As any stablecoin trials initiated within China would likely coincide with e-CNY, experts believe that the Ties between these two innovations could potentially enhance user experience and streamline transactions. Facilitated by a strong existing user base and a growing acceptance of digital payments, the groundwork laid by the e-CNY may serve as a launchpad for stablecoins that could otherwise be stymied by capital control laws.

Offshore Stablecoin Framework

The discussion surrounding yuan-backed stablecoins has sparked speculation about the regulatory framework in which they will operate. Analysts are largely in agreement that any such stablecoins would likely circulate offshore, thereby avoiding conflicts with China’s strict capital control measures. Hong Kong, with its recent implementation of new stablecoin licensing rules, is positioned as the prime testing ground for China’s stablecoin initiative. As legal avenues for fiat-backed stablecoins become available, the likelihood of a successful launch increases. Winston Ma, a prominent expert in this area, asserts,

“Most likely, China’s stablecoin experiment will be in Hong Kong, which is in a unique position to test both CBDC and stablecoins related to the Chinese RMB.”

Significantly, major Chinese tech companies such as JD.com and Ant Group have begun lobbying for the approval of offshore yuan stablecoins in Hong Kong. Their influence in the marketplace can be pivotal in securing legislative support for this initiative, allowing China to scale its digital currency aspirations amidst a rapidly evolving global landscape.

Challenges and Global Implications

Despite ongoing advancements, China faces several challenges in its pursuit to elevate the yuan on the world stage. Currently, the yuan captures a mere 2.88% of the global payment share, while the dollar dominates with approximately 47%. Furthermore, dollar-backed stablecoins are significantly entrenched in the market, holding over 98% of the $288 billion stablecoin sector. This stark contrast illustrates the considerable uphill battle China faces in bolstering the yuan’s visibility and usability globally.
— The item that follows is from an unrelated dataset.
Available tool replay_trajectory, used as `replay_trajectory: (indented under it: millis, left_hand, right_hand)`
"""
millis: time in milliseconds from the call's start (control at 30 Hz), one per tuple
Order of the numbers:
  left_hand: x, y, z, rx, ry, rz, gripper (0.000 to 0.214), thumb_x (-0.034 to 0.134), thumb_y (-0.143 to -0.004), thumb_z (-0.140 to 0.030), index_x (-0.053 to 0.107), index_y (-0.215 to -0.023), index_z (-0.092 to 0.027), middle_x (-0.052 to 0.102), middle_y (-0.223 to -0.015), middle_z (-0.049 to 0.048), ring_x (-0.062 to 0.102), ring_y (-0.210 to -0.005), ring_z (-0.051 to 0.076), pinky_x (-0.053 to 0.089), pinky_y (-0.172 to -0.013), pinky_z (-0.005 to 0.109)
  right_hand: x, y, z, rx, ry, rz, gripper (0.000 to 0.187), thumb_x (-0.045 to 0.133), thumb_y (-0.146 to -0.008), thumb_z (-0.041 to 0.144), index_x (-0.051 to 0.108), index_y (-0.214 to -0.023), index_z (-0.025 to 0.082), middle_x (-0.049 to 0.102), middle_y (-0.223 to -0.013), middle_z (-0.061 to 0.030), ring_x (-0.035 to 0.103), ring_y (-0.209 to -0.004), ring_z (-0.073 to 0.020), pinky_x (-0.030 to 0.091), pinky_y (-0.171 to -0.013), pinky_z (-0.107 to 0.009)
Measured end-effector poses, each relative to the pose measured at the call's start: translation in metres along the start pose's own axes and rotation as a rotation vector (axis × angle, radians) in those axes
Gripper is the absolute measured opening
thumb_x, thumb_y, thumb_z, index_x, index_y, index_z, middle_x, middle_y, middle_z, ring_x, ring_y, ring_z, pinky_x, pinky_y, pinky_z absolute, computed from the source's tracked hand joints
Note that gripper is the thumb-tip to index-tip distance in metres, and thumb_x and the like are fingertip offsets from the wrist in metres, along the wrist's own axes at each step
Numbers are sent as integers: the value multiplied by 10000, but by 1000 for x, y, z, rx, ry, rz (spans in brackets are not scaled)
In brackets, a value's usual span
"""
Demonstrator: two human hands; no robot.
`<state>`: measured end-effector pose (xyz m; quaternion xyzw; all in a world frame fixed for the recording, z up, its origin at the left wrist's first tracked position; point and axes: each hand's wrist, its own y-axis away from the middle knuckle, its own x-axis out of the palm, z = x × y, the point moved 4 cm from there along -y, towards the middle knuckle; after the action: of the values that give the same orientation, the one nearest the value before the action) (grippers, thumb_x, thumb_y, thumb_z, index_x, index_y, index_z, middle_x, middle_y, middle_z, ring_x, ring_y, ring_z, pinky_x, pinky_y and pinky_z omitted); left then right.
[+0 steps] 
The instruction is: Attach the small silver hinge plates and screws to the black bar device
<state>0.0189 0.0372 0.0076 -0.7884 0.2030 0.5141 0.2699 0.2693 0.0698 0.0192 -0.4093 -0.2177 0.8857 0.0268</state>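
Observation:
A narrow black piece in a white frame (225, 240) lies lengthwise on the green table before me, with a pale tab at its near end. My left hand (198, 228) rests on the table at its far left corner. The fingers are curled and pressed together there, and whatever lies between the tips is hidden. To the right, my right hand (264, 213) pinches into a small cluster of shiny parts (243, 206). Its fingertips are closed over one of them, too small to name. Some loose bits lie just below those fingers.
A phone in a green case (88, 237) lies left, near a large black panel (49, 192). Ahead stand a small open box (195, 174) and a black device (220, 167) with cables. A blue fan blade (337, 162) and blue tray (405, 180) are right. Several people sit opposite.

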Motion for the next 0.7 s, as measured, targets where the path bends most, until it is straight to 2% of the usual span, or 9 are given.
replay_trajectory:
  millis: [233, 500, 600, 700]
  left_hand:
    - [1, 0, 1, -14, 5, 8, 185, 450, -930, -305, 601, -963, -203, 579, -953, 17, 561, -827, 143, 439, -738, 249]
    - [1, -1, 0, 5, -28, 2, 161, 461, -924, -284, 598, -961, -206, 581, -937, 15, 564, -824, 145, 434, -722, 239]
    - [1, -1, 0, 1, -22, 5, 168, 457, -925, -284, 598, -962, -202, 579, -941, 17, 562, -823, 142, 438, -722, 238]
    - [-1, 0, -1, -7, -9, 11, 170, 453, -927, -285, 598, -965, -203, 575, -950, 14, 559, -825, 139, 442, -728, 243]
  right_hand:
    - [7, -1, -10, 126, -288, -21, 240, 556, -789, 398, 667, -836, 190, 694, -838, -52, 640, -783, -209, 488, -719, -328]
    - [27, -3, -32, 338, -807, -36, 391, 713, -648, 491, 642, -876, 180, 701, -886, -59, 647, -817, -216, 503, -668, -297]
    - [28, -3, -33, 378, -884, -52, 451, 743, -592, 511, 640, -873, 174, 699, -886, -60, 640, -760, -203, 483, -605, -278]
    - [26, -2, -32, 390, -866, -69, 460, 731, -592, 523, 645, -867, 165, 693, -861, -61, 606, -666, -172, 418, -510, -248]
In addition to these market challenges, China’s capital controls and lack of financial openness pose significant barriers. As noted by Maximilian Kärnfelt,

“Much of China’s financial market is still not open to foreigners,”

complicating efforts to expand the use of the yuan. Nevertheless, while substantial hurdles remain, the introduction of a CNH-backed stablecoin remains a likely prospect. However, Joshua Chu cautions that

“its scale may not match larger global stablecoins,”

indicating that despite China’s best efforts, complete equivalency with more established currencies may still be years away.

Future Prospects: Digital Finance Without Borders

As China forges ahead in the digital currency realm, it operates in uncharted territory that could redefine global economic dynamics. The exploration of yuan-backed stablecoins not only reflects China’s ambition to extend its currency’s influence but also underscores a broader quest to weaken the dollar’s hegemony. By promoting the yuan as a viable alternative in international markets, China appears to be embracing a global digital future where financial systems transcend geographical boundaries.

Ultimately, the success of these ambitions will hinge on how effectively China navigates the intricacies of international partnerships and regional regulatory landscapes. As the digital finance world evolves rapidly, one thing is clear: countries must adapt or risk becoming sidelined in this burgeoning market. With developments in Hong Kong and beyond, all eyes will be watching to see if China can indeed bolster the yuan’s standing on the global stage through this new frontier of digital finance.